Kutepuk pelan pundaknya lalu bergegas ke Toyota Camri yang kuparkir di bahu jalan.
****
Dulu aku pernah menyukai Yuri, sekitar lima tahun lalu sebelum ia menikah dengan suaminya yang pertama. Kala itu aku sedang menjalani PPDS Jantung dan Yuri perawat di ICCU. Kami sempat jalan bersama.
Kemudian Yuri di jodohkan oleh orangtuanya dengan Tomo, suaminya yang pertama. Seorang pengusaha muda, rekan ayah Yuri. Kami pun berpisah baik-baik. Di kantor, kami tetap bersikap profesional.
Setahun kemudian Tomo meninggal akibat kecelakaan kereta api. Lalu Yuri mulai sering curhat kepadaku. Hubungan kami pun kembali menjadi dekat.
Aku tidak tahu perasaan apa yang kumiliki terhadap Yuri. Namun, ketika ia hendak menikah lagi setahun kemudian, aku tetap mendukungnya. Kali ini ia menikah dengan Yadi, seorang arsitek yang dikenalnya lewat facebook. Dua tahun kemudian Yadi pun meninggal, terjatuh dari gedung proyek yang dikerjakannya.
Saat itu di kalangan perawat beredar isu bahwa Yuri adalah perempuan bahu laweyan, dan kabarnya ada tanda toh putih di punggung kirinya. Menurut mereka Yuri tidak boleh menikah, karena suaminya akan mengalami kesialan hingga kematian.
Aku tidak percaya pada takhayul dan aku tidak pernah melihat punggung Yuri.

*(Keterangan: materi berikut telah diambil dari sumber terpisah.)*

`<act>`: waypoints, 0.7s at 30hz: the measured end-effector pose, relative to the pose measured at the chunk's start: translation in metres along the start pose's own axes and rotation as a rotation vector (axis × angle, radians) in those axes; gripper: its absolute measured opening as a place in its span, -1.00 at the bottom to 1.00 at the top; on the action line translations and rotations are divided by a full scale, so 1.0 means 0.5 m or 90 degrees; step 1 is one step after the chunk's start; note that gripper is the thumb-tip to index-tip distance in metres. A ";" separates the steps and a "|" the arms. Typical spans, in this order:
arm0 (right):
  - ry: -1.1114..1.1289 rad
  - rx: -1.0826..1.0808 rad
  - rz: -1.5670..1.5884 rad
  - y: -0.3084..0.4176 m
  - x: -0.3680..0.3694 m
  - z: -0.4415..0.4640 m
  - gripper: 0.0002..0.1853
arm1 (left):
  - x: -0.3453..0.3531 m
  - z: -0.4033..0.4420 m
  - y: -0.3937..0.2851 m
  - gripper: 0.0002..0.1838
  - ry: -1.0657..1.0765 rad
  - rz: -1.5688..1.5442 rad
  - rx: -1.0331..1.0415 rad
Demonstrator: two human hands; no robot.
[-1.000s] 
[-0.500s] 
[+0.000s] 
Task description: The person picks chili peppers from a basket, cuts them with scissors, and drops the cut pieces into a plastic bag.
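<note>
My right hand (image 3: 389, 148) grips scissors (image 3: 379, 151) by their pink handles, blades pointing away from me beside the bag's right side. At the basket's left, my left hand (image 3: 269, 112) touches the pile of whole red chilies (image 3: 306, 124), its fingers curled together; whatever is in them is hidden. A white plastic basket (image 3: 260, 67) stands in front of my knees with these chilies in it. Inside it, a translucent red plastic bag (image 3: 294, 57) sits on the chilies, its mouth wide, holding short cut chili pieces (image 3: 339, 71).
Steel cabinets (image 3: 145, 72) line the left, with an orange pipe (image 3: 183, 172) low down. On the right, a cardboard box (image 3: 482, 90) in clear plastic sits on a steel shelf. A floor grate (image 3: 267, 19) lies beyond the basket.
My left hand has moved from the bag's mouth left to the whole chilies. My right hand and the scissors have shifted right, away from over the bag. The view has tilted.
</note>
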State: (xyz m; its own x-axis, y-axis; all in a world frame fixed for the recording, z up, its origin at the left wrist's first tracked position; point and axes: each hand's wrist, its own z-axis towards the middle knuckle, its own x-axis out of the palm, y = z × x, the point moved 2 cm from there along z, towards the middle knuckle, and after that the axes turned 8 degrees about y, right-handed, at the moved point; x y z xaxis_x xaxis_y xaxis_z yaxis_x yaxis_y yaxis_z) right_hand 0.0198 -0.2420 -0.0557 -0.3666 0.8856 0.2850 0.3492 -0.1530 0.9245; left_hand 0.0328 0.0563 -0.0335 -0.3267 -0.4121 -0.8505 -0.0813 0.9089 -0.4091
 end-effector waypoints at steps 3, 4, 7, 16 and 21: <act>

Lalu beberapa bulan kemudian aku menerima undangan pernikahan dari Yuri dan Bryan.
Â
***
Sebulan berlalu. Pekerjaanku bertambah banyak dengan pasien yang ditinggalkan Bryan.
"Dok, ini inform consent Pak Rudy. Dokter bisa menjadwalkan tindakan operasinya untuk besok?"